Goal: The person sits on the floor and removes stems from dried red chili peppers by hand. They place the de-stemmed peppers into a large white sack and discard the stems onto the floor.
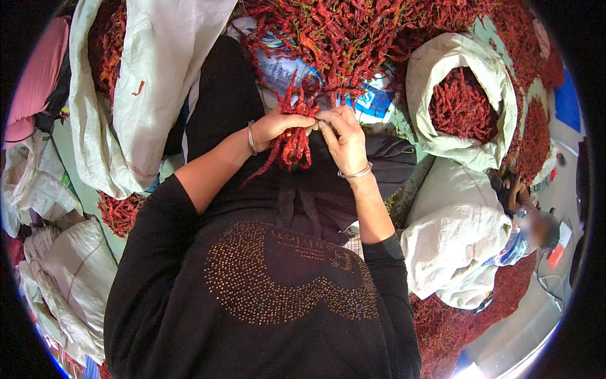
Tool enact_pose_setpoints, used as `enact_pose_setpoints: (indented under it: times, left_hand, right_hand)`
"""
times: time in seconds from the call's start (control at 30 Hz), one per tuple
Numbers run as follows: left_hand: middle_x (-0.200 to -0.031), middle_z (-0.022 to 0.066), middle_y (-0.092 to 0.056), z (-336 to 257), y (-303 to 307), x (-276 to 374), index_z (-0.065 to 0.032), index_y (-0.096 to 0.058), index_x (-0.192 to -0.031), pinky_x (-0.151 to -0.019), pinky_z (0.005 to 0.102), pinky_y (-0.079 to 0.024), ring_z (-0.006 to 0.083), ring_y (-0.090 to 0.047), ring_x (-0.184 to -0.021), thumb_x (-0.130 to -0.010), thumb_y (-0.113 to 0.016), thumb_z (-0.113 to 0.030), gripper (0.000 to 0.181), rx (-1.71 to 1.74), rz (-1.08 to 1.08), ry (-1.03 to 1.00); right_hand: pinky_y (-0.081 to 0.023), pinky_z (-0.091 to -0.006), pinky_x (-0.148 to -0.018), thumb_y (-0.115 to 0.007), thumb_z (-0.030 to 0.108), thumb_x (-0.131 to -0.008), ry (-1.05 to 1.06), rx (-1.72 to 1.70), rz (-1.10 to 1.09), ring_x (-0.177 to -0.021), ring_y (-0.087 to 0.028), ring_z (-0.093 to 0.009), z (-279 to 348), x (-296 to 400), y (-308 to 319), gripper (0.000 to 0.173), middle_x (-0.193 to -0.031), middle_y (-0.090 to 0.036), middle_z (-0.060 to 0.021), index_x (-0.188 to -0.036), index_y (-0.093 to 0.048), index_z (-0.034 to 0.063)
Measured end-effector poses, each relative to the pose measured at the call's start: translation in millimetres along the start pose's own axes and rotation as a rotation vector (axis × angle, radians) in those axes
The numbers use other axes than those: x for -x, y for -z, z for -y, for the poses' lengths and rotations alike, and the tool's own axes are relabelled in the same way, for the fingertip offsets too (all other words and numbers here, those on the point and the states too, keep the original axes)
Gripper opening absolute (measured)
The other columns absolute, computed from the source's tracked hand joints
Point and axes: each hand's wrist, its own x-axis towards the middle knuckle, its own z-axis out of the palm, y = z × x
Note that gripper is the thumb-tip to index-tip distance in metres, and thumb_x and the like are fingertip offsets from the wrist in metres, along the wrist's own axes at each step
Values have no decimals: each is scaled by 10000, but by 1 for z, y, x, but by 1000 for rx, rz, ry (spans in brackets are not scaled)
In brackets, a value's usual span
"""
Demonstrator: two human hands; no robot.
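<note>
A bunch of wrinkled dried red chilies (296, 150) is in my left hand (278, 124), its thumb laid across the middle of them. Their tips fan out above and below the fist, and one long chili trails toward my lap. My right hand (346, 137) meets the bunch at my left thumb tip, its thumb and fingers pinched at the stem ends. The tiny piece between those fingertips is mostly hidden. Just beyond both hands lies a large heap of dried red chilies (331, 42), partly over a blue-and-white printed plastic sack (284, 71).
An open white woven sack (461, 40) of chilies stands at the right. Another tall white sack (151, 71) is at the left, with one loose chili (138, 88) on it. Filled sacks (457, 237) lie by my right elbow. A person (539, 230) is at the far right.
</note>
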Motion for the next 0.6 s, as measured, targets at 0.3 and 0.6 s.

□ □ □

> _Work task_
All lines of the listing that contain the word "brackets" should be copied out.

> _Your solution_
Values have no decimals: each is scaled by 10000, but by 1 for z, y, x, but by 1000 for rx, rz, ry (spans in brackets are not scaled)
In brackets, a value's usual span

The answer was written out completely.